From: Graham Chalker
Date:08/08/08
I have found the same with Penguin Tetras they can become very tank dominant and become aggressive towards other fish that swim in their water level. I have lost up to 12 small Guppies in the last month due to the Penguin Tetras so I will be passing them back to the shop. They seem to behave more when there is a larger more dominant fish in the tank i.e. an Indian Gourami or lace Gourami. I do not recommend these fish for community tanks with small fish.
From: Julie
Date:06/18/08
I have an 80 gallon tank, and in it I have about 14 cardinal tetras, 4 serpae tetras, 3 swordtails, 2 blue Moscow fancy guppies...and a few bottom feeders. We just introduced 6 penguin tetras today and I am not at all pleased. They're picking on my guppies like you wouldn't believe, and nipping at the fins of my serpaes (which are my favorites in the tank). I'm seriously considering taking them back to the pet store. They're not docile, nor are they peaceful. I'm shocked---I thought mainly all tetras were great community fish.
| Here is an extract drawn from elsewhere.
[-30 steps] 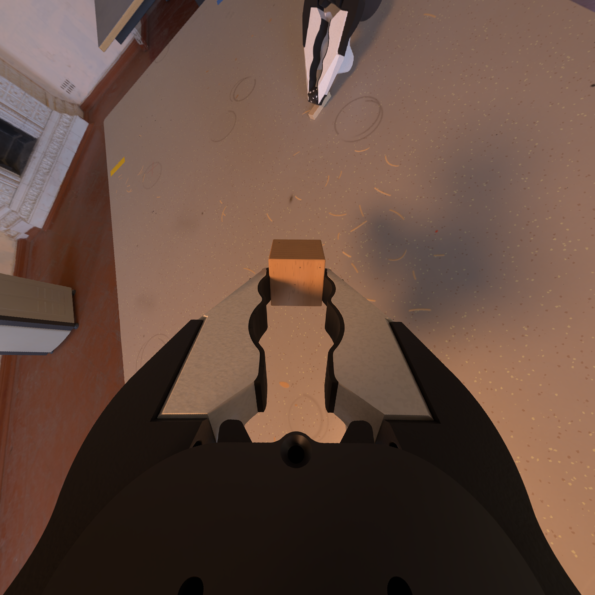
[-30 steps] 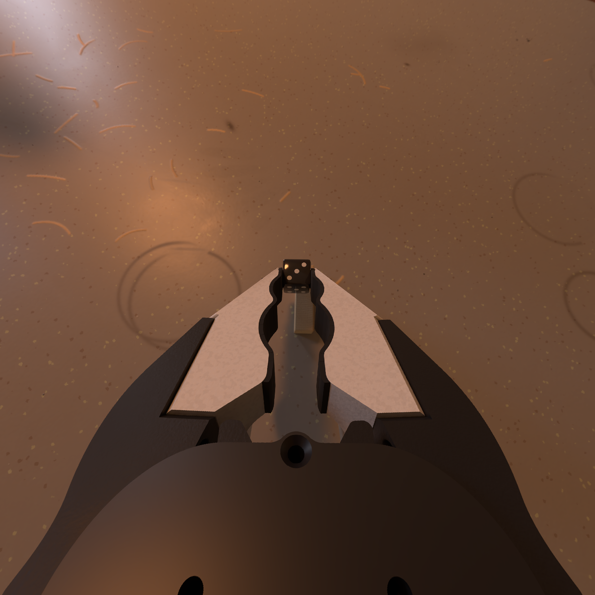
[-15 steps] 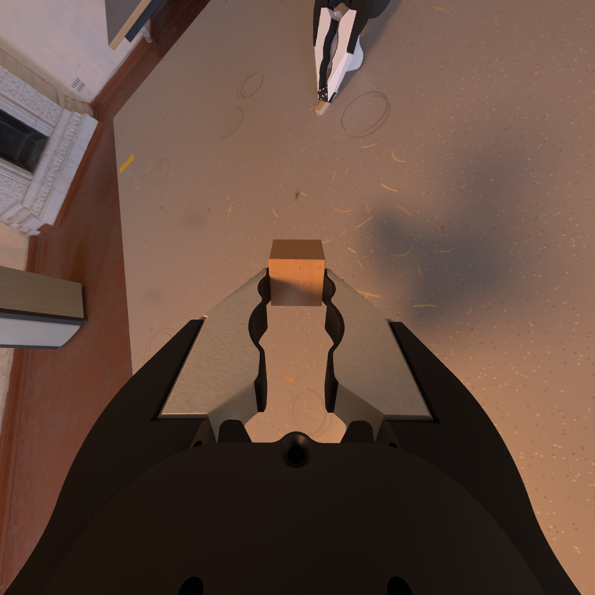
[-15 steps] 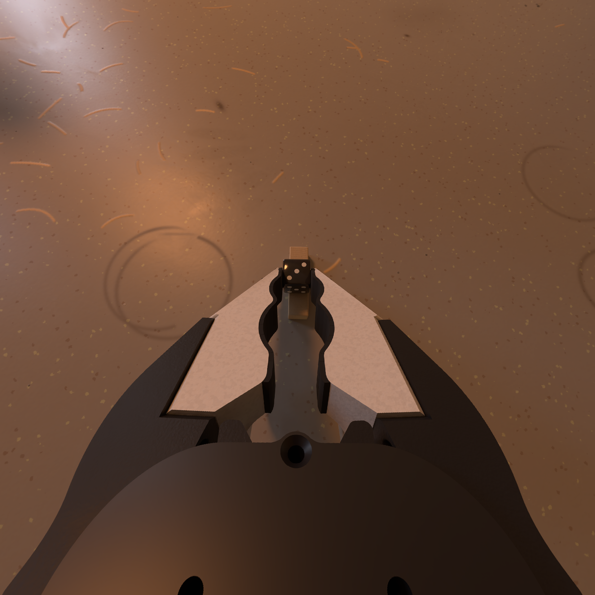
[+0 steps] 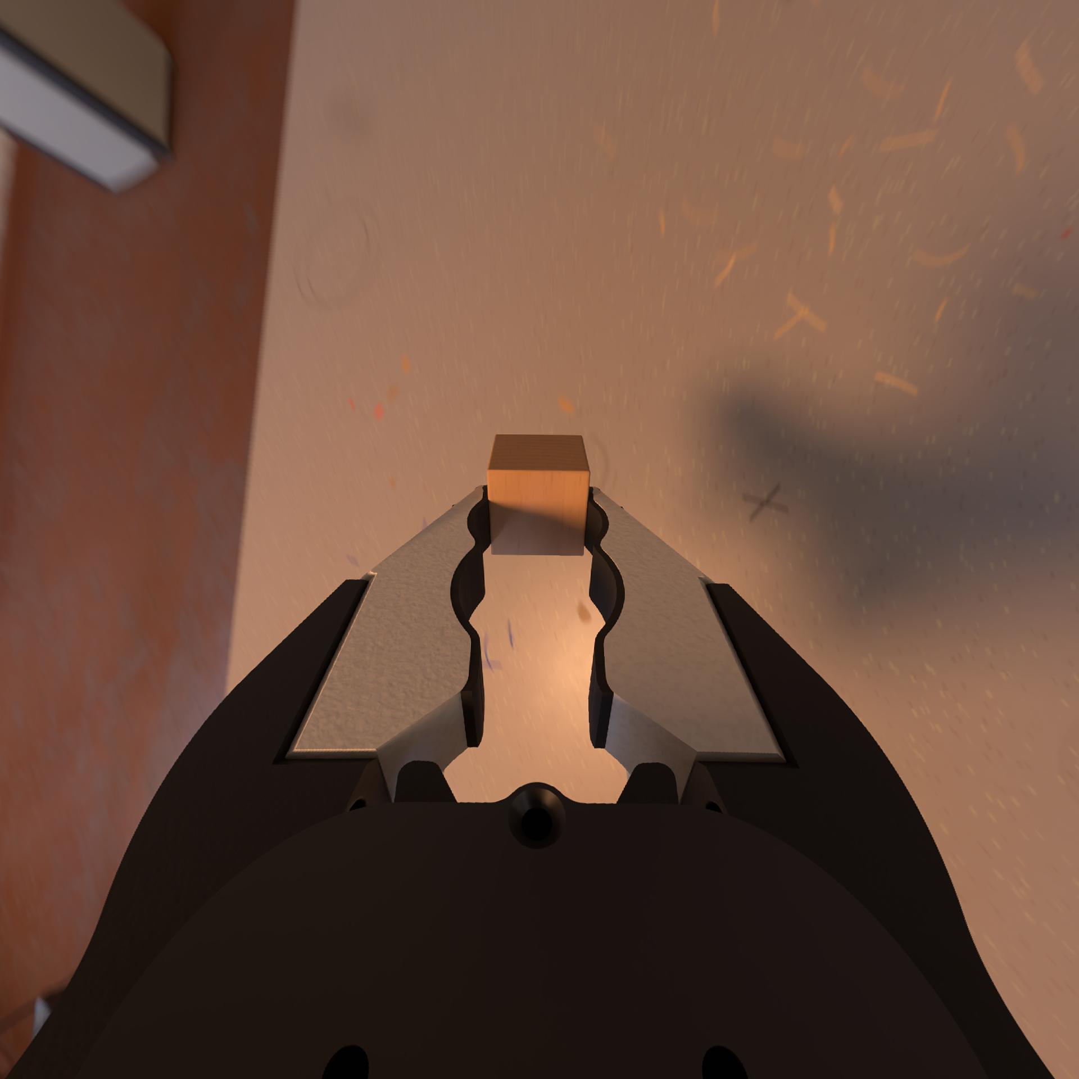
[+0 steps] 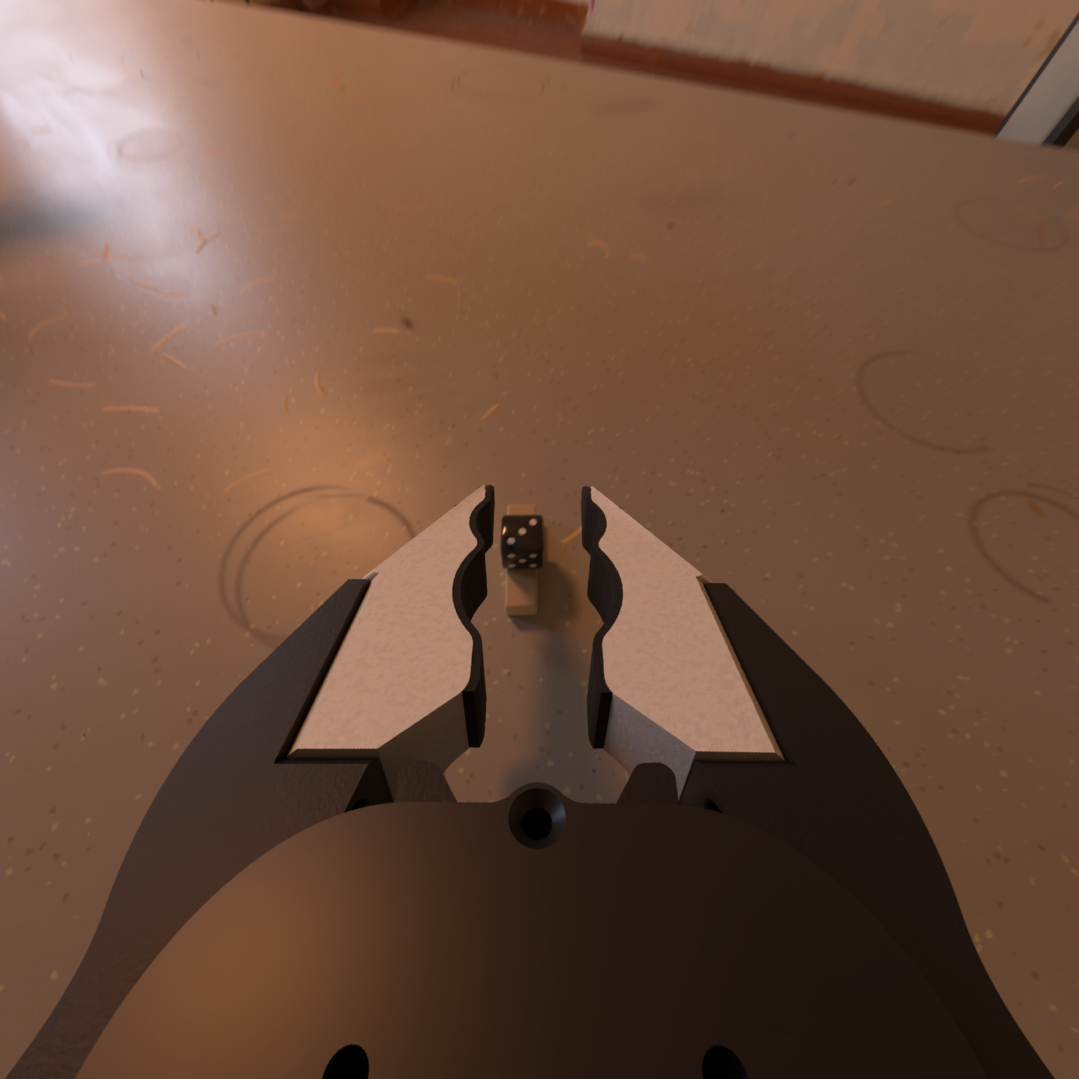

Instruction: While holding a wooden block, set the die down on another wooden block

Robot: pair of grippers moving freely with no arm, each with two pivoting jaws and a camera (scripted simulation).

These aren't. =( Take caution when buying these for your community tank, they seem to like long fins!
From: Donna E.
Date:02/29/08
I have found these fish to one of the more aggressive fish I have had. I had 5 in my tank, and they chased each other and their tank mates around constantly! One of the worst assaults was the removal of one male's entire tail fin. He survived for about 8-9 months, but it was only because he was able to hide in one of the plants. They all have missing scales and missing bits of tail and fins, and they killed 2 Honey Gouramis shortly after I introduced them to the tank. Nope, I would not purchase them again, even though they are quite beautiful.
From: Lord Heath
Date:3/22/07
Unfortunately, my experience with these fish has been largely negative. I have just had to get rid of mine because I find them aggressive towards other fish. They appear to chase other species of fish around the tank and yesterday I found 3 dead fish (1 zebra danio, 2 swordtails) and attribute the deaths to the Penguins. So naturally, I found your "peaceful" fish quite contrary to my own findings.
From: Adrian
Date:1/21/06
Penguin tetras are a peaceful and undemanding fish. They are best kept in a group as they are a shoaling fish. I have two pairs and they are happy with four pairs of tiger barbs and a pair of ghost. They eat all types of dried foods.
From: Joe
Date:2/06/06
These fish are one of my favorite tetras. They have nice colors, and a nice body form. The penguin tetra also love to just "hang out". I have 5 of them with some other tetras in a 45 gallon tank, and they love to just float in front of the glass. I have never seen these fish fight with other fish in the tank, but they would probably be attacked a lot if they are kept with more aggressive fish. I recommend these fish to people who are new at fish keeping, because the penguin tetra isn't demanding on when it eats, or what the water is like (just as long at the temp. is good and not too dirty).